Records excerpted from a collection
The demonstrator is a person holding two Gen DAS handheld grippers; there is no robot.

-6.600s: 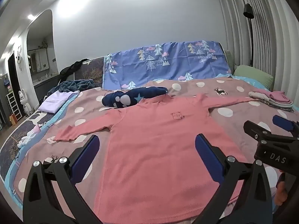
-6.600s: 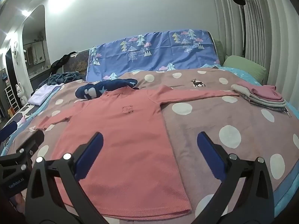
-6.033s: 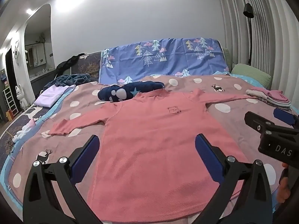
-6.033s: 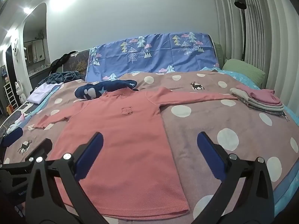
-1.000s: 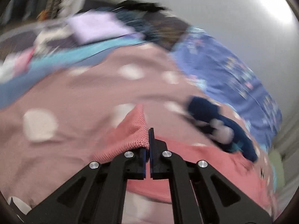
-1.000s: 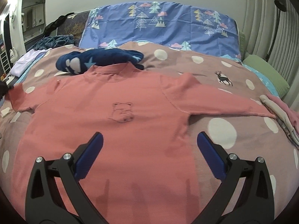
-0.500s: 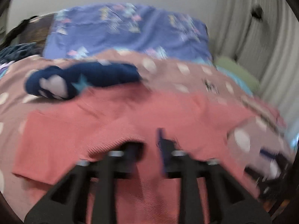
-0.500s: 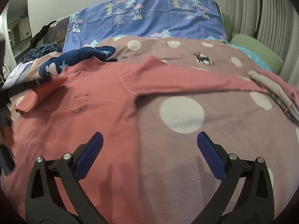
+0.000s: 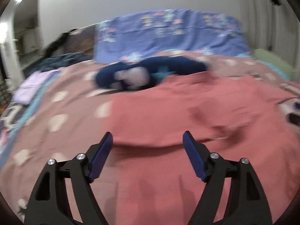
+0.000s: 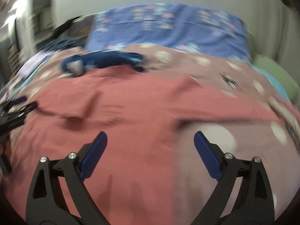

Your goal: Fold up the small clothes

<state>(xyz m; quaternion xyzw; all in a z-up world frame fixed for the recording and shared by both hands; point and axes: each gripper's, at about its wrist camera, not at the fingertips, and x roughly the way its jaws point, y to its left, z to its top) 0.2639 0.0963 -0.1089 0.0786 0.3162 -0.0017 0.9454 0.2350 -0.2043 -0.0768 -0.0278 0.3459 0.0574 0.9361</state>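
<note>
Shirt: a pink long-sleeved shirt (image 9: 187, 116) lies flat on the bed, chest up, its collar end toward the headboard; it fills the middle of both views (image 10: 131, 116).
Left sleeve: folded in across the chest, its lower edge making a curved ridge (image 9: 150, 143) just ahead of the left gripper.
Right sleeve: stretched straight out to the side (image 10: 234, 110) over the bedspread.
Left gripper: the left gripper (image 9: 148, 148) hangs low over the shirt's lower half, jaws spread wide with nothing between them; its blue pads (image 9: 100, 159) are clear of the cloth. From the right wrist view it shows as a dark blurred shape at the left edge (image 10: 16, 110).
Right gripper: the right gripper (image 10: 151, 147) is over the shirt's right side, jaws spread wide and holding nothing; one pad is over pink cloth, the other over the bedspread. From the left wrist view only a dark sliver shows at the right edge (image 9: 294, 118).
Bedspread: a brownish-pink bedspread with pale dots (image 9: 61, 112) covers the bed under the shirt.
Dark blue garment: a navy piece with pale patches (image 9: 150, 71) lies bunched just beyond the collar, touching it.
Blue sheet: a blue patterned sheet (image 9: 168, 33) hangs over the headboard end.
Green pillow: a green pillow (image 10: 275, 75) sits at the far right of the bed.
Lilac cloth: a folded lilac piece (image 9: 30, 88) lies at the far left edge.
Sharpness: both views are motion-blurred; fine detail cannot be read.
</note>
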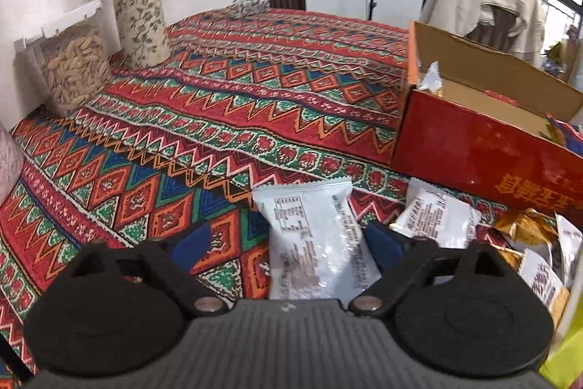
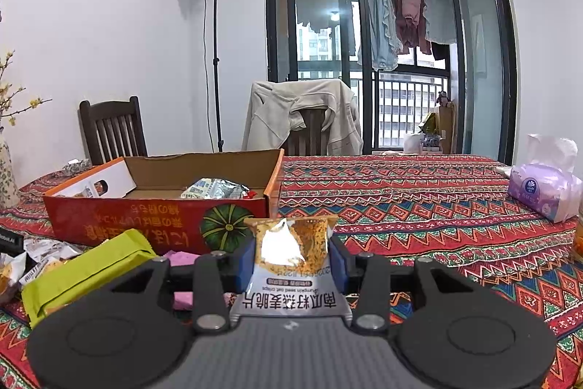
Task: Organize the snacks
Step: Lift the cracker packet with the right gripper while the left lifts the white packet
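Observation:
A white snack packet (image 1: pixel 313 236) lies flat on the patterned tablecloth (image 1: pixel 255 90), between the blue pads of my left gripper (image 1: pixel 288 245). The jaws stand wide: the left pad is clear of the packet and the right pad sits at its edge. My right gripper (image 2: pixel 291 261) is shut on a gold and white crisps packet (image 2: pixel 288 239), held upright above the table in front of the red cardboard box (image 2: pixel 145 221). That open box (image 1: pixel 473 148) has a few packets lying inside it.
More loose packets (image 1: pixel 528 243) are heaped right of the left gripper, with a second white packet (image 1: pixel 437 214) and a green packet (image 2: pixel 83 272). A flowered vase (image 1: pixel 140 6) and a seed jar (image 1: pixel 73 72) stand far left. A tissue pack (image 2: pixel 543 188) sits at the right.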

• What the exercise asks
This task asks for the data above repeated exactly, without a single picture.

• Answer box
The demonstrator is a person holding two Gen DAS handheld grippers; there is no robot.

-6.600s: 
-6.600s: 
-6.033s: 
-6.033s: 
-1.000s: 
-1.000s: 
-0.500s: 
-0.500s: 
+0.000s: 
+0.000s: 

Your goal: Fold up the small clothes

<state>(xyz m; quaternion xyzw; all in a z-up world frame fixed for the recording and shared by both hands; point and axes: each gripper's, at about its wrist camera, not at the fingertips, and x roughly the way its jaws point, y to its left, z to its top) 0.2639 0.0963 -0.1089 0.0786 0.3162 -0.0017 0.9454 0.2350 -0.2043 -0.0768 -0.0278 0.3459 0.0574 0.9361</state>
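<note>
Shirt: a pink long-sleeved shirt (image 9: 187, 116) lies flat on the bed, chest up, its collar end toward the headboard; it fills the middle of both views (image 10: 131, 116).
Left sleeve: folded in across the chest, its lower edge making a curved ridge (image 9: 150, 143) just ahead of the left gripper.
Right sleeve: stretched straight out to the side (image 10: 234, 110) over the bedspread.
Left gripper: the left gripper (image 9: 148, 148) hangs low over the shirt's lower half, jaws spread wide with nothing between them; its blue pads (image 9: 100, 159) are clear of the cloth. From the right wrist view it shows as a dark blurred shape at the left edge (image 10: 16, 110).
Right gripper: the right gripper (image 10: 151, 147) is over the shirt's right side, jaws spread wide and holding nothing; one pad is over pink cloth, the other over the bedspread. From the left wrist view only a dark sliver shows at the right edge (image 9: 294, 118).
Bedspread: a brownish-pink bedspread with pale dots (image 9: 61, 112) covers the bed under the shirt.
Dark blue garment: a navy piece with pale patches (image 9: 150, 71) lies bunched just beyond the collar, touching it.
Blue sheet: a blue patterned sheet (image 9: 168, 33) hangs over the headboard end.
Green pillow: a green pillow (image 10: 275, 75) sits at the far right of the bed.
Lilac cloth: a folded lilac piece (image 9: 30, 88) lies at the far left edge.
Sharpness: both views are motion-blurred; fine detail cannot be read.
</note>
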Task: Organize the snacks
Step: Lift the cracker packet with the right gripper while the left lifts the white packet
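Observation:
A white snack packet (image 1: pixel 313 236) lies flat on the patterned tablecloth (image 1: pixel 255 90), between the blue pads of my left gripper (image 1: pixel 288 245). The jaws stand wide: the left pad is clear of the packet and the right pad sits at its edge. My right gripper (image 2: pixel 291 261) is shut on a gold and white crisps packet (image 2: pixel 288 239), held upright above the table in front of the red cardboard box (image 2: pixel 145 221). That open box (image 1: pixel 473 148) has a few packets lying inside it.
More loose packets (image 1: pixel 528 243) are heaped right of the left gripper, with a second white packet (image 1: pixel 437 214) and a green packet (image 2: pixel 83 272). A flowered vase (image 1: pixel 140 6) and a seed jar (image 1: pixel 73 72) stand far left. A tissue pack (image 2: pixel 543 188) sits at the right.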

This exercise is done.